▶ [Action item] Reproduce word for word the lines between those holding "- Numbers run" and "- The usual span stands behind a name", inclusive, and nothing else from the data below.

[Dataset records]
* * * * * * * * *
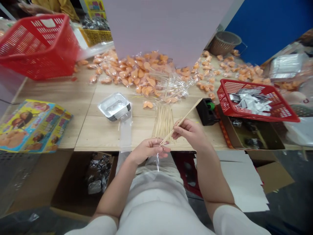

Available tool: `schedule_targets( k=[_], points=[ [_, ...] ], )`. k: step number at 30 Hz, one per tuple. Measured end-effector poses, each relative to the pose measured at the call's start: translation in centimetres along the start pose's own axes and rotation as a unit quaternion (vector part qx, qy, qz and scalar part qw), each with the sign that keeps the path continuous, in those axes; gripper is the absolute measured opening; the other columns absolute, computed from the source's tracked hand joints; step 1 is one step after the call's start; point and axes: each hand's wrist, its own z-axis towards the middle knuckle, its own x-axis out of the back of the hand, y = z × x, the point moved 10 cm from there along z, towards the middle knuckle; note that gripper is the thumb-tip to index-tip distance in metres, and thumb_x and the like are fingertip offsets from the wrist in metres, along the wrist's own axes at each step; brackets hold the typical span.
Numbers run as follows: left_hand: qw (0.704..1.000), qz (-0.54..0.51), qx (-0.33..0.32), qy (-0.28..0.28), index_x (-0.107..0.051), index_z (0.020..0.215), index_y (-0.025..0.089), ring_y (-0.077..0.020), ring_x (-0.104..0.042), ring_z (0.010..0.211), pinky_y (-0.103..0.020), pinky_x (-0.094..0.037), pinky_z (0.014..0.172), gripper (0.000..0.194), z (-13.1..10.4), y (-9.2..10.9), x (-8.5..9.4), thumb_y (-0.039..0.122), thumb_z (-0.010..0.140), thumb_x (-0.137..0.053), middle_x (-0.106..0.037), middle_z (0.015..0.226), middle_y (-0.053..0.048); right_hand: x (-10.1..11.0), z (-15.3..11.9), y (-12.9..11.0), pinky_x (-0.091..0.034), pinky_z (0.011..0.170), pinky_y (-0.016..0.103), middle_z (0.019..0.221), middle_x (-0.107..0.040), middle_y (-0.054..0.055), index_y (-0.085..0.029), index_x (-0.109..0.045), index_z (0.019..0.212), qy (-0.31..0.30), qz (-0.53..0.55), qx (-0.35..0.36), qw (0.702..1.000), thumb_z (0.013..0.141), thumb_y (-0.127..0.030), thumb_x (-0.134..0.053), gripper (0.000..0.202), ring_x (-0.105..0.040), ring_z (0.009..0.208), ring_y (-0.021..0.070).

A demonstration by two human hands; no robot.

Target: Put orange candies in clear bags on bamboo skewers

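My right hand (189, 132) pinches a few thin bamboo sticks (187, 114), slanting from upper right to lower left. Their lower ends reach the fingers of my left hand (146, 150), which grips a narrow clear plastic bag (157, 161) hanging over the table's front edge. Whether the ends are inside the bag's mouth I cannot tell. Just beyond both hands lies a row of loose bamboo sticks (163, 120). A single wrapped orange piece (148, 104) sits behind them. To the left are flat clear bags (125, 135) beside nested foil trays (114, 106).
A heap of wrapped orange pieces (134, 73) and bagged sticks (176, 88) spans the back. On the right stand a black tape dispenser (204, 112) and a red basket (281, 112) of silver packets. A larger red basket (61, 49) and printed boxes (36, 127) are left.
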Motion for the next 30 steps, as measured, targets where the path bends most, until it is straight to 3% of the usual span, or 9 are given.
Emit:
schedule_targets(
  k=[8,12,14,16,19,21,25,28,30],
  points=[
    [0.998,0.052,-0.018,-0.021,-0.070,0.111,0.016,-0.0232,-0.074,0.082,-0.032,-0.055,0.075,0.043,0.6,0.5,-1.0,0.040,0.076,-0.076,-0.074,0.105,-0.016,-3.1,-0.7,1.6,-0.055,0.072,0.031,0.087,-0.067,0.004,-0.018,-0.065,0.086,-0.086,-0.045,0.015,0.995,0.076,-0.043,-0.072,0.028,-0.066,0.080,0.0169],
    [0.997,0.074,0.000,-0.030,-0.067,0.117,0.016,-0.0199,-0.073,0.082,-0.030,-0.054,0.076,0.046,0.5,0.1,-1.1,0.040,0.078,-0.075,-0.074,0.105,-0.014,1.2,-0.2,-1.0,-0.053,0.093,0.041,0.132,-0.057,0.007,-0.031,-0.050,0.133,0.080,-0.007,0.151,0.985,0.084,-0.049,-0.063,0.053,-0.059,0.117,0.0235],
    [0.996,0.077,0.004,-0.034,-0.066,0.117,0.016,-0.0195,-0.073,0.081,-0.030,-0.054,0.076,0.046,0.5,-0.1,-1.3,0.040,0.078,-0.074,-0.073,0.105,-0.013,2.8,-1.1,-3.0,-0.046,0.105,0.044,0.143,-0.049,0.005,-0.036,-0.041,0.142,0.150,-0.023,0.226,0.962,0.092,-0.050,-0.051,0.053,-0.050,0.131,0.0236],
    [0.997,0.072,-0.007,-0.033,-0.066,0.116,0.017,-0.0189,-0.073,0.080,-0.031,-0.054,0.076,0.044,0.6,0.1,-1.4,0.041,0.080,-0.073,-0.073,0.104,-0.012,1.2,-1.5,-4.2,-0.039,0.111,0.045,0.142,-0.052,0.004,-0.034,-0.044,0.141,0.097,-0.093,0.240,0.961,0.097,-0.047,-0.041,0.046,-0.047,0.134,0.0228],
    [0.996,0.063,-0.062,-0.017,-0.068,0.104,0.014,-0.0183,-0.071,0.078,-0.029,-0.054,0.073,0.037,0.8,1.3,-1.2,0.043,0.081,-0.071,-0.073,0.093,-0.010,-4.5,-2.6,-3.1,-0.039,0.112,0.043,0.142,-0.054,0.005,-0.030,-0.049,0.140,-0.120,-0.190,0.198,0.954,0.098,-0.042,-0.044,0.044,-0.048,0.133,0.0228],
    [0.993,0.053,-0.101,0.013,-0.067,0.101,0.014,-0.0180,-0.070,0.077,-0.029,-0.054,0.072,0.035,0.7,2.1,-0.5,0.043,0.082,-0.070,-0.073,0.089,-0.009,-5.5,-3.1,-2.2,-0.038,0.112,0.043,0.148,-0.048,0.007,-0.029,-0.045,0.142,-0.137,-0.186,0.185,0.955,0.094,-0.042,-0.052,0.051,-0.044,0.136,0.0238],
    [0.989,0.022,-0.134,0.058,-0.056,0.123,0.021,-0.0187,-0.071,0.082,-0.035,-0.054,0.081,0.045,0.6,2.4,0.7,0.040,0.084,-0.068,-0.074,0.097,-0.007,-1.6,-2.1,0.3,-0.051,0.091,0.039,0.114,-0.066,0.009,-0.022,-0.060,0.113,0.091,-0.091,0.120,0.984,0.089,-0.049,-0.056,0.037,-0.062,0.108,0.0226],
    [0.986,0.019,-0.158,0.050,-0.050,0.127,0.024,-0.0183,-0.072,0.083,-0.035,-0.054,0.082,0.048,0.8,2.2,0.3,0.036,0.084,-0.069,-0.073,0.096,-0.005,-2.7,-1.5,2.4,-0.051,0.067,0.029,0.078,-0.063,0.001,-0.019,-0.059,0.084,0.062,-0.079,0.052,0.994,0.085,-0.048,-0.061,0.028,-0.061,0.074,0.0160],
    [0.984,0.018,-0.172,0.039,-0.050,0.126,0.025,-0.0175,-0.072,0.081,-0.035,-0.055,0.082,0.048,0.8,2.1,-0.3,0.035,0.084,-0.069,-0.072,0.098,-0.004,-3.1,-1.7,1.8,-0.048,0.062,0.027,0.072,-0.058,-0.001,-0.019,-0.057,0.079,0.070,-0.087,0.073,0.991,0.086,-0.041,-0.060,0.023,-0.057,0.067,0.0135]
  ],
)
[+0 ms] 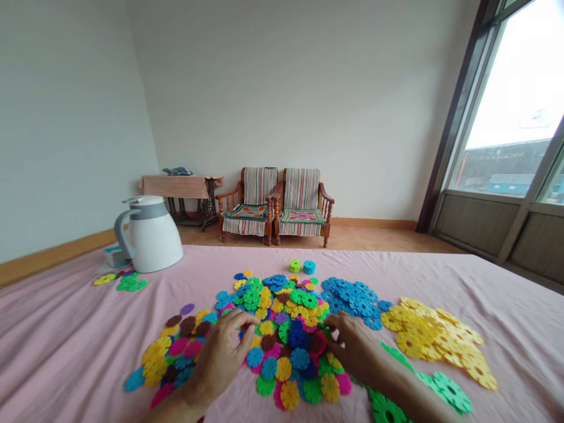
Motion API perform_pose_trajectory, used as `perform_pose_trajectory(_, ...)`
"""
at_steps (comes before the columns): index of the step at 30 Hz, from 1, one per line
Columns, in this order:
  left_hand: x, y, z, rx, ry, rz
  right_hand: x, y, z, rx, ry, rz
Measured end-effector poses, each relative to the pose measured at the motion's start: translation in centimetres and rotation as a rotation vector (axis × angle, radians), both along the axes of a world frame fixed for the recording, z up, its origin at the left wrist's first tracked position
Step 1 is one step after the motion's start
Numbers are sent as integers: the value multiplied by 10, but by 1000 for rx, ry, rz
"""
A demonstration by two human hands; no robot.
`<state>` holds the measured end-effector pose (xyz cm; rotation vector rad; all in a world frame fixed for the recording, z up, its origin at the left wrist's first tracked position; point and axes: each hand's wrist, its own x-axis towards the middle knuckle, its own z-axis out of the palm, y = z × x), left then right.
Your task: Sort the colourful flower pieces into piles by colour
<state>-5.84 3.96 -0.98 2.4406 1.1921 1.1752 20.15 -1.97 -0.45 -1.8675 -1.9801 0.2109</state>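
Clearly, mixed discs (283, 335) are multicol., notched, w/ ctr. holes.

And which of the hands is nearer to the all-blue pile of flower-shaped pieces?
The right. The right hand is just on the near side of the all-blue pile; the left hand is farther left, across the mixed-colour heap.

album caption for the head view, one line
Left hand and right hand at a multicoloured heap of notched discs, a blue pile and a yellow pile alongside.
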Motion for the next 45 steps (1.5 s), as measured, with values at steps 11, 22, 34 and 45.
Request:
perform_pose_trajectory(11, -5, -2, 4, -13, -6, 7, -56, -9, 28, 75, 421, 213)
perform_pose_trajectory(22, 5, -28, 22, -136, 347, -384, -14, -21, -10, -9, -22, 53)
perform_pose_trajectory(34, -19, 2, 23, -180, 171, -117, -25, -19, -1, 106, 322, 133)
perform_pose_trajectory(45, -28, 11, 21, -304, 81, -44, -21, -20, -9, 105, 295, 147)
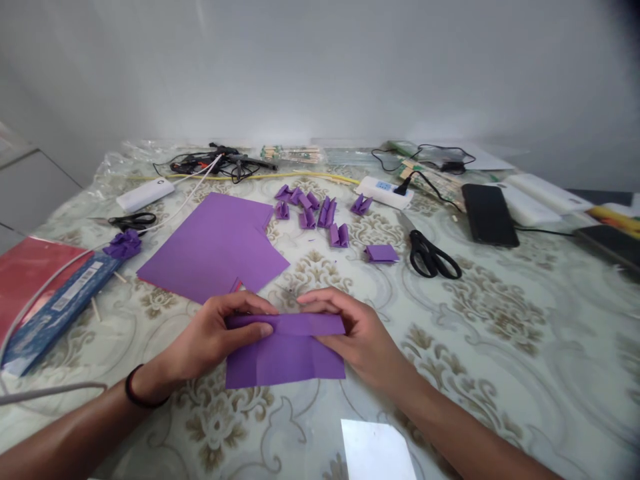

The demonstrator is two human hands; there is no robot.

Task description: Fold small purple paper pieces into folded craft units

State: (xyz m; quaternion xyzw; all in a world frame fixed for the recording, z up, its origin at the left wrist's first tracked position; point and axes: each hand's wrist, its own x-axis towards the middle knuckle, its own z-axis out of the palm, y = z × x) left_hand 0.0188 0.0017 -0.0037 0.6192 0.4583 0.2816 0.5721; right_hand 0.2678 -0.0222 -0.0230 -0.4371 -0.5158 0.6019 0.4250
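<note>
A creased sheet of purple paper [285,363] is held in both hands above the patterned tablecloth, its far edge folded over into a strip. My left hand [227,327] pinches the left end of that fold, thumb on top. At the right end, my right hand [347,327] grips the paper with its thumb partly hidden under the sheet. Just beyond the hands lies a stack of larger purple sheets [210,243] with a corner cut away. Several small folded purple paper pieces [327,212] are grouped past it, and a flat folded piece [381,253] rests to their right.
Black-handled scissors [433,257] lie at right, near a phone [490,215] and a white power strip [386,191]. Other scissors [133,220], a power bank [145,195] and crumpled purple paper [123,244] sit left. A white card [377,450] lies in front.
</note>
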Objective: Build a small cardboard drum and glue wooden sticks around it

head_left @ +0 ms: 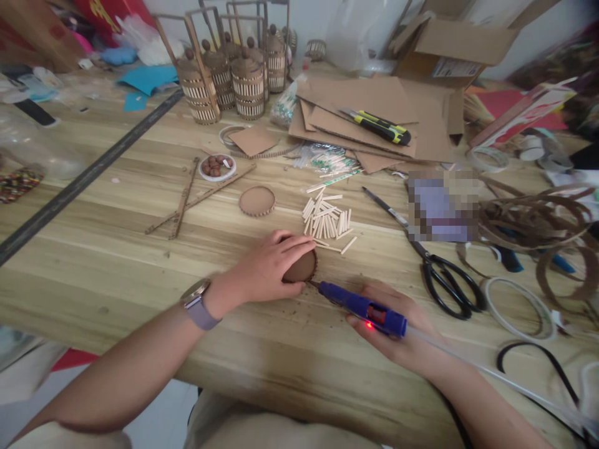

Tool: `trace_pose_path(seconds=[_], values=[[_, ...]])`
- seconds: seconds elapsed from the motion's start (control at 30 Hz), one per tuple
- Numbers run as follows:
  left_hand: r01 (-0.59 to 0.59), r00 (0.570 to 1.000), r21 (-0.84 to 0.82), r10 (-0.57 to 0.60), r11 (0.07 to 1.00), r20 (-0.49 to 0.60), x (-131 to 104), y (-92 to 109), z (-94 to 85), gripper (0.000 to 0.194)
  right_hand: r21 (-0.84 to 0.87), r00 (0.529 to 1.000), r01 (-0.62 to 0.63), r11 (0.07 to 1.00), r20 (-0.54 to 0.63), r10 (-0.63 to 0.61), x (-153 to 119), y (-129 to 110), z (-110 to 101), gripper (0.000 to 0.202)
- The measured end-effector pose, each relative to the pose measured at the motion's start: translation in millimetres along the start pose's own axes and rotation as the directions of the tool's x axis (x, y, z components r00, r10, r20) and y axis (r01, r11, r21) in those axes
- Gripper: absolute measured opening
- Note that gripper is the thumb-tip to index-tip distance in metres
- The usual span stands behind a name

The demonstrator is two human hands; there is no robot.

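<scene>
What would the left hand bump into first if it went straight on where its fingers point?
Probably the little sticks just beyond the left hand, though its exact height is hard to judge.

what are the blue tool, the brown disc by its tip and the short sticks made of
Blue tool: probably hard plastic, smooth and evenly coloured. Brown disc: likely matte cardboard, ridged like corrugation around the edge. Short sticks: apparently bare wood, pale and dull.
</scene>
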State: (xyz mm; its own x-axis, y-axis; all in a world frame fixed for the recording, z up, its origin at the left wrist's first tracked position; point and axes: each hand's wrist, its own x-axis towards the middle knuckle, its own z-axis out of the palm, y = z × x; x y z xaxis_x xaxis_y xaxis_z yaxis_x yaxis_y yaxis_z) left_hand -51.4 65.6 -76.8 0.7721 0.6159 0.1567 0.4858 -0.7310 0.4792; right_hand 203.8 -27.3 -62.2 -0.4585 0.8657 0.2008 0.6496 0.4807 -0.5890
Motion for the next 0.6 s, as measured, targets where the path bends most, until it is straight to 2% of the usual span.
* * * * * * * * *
▶ [Problem solution]
- Numbers run as follows:
  left_hand: r01 (-0.59 to 0.59), r00 (0.570 to 1.000), r21 (-0.84 to 0.82), r10 (-0.57 to 0.60), r11 (0.07 to 1.00), r20 (-0.49 to 0.60), x (-131 to 104), y (-92 to 109), z (-94 to 85), gripper (0.000 to 0.194)
  right_hand: r21 (-0.84 to 0.87), r00 (0.529 to 1.000), r01 (-0.62 to 0.63), r11 (0.07 to 1.00), r20 (-0.54 to 0.63), r10 (-0.63 to 0.61), x (-153 to 119), y (-129 to 110), z (-110 to 101), gripper (0.000 to 0.202)
- The measured end-effector pose, each relative to the pose measured at the motion's start: translation in millimetres along the start pose's own axes and rotation as the directions of the tool's x axis (x, y, z components r00, r10, r20) and y axis (r01, r11, r21) in those axes
- Gripper: absolute measured opening
- Note that gripper is the thumb-tip to index-tip distance in metres
- The usual span stands behind a name

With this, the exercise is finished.